Listen to the Recess! Clip
Liking Poetry Transcript
Little ones’ preferences in food have nothing to do with “should.” Take popsicles and corn pops and full sugar baby-yo. Those, Cora likes. Or take spinach and scrambled eggs. Those, she doesn’t. And why or why not, who cares?
Now before you go to school, it’s the same with things you read. You may remember that as a five year old you liked “The Just So Stories,” and you didn’t like “Grimm’s Fairy Tales.” Why? You just did or didn’t, that’s all. But once you start meeting stories–and poems, which is what I’m really talking about–in school you get the idea that just because they’ve made it this far, they must be good. And you’re supposed to appreciate what’s good, right? But what if you don’t?
Well, when you’re in elementary school, that probably won’t bother you much. But if you’re an earnest, teacher-pleasing sort of child, if you aren’t enjoying the poems in your English texts by the time you get to high school, you’ll start feeling there’s something wrong with you. And because you don’t like feeling that way, you’ll naturally start avoiding poetry, and finally you may conclude, out of cussedness if the truth be known, that okay then, you don’t like any poems. And you won’t be the only one. Lots of people decide they don’t like poetry, especially after getting a low grade on some paper because they guessed wrong about what some poem or other was supposed to mean.

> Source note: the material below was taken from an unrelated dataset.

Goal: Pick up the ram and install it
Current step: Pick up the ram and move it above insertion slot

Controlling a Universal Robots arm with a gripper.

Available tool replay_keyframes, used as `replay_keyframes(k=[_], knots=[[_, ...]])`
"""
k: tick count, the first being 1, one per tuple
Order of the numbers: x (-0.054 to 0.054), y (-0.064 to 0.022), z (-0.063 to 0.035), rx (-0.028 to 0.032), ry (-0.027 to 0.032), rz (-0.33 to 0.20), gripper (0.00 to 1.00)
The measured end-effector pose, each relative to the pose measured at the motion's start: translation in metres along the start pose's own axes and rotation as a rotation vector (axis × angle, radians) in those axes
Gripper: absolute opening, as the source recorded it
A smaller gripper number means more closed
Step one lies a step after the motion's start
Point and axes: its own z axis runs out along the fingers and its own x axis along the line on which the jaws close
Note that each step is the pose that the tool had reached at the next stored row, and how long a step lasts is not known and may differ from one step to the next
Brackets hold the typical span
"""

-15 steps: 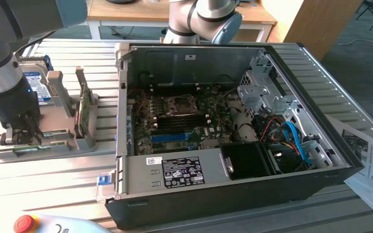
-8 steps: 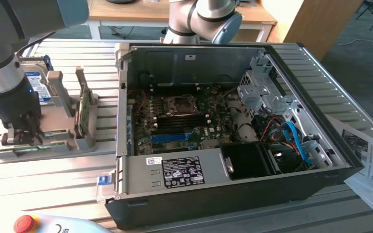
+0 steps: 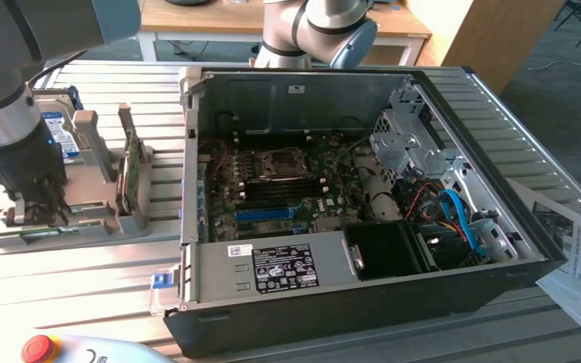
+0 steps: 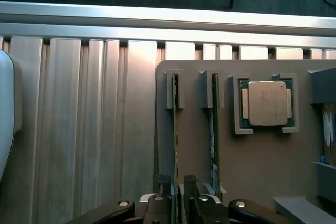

But let’s rewind the tape. The truth is that words in general and poetry in particular aren’t for school. They’re for, among other things, fun. And fun’s personal. Two year olds know that. That’s why they’ll sit on your lap and point to the pictures as you read, say, Milne or Shel Silverstein to them. It’s also why they’ll throw certain other books over their shoulders and if you start in on one of those anyway, make it perfectly clear they aren’t interested.
Here’s something I know for sure about poetry. There wasn’t any point in your life after which you lost the right to have your own taste. And once you realize that, then you’re free to look around without worrying that you’ll come up short. Here’s how it works. Imagine being in a room with 100 people, any 100 people. How many of them, do you think, are going to be your soul mates? Two? Three? Well, it’s no different if the 100 people happen to be published poets. In other words, poets are just as varied as anyone else, and if you think you don’t like poetry, you just haven’t met the right poets, and all you need to do is to keep looking. And if you persist, some day you’ll find yourself picking up a book and shoving it out in front of you to your mommy self, gesturing in complete glee, HERE! Read me THIS one.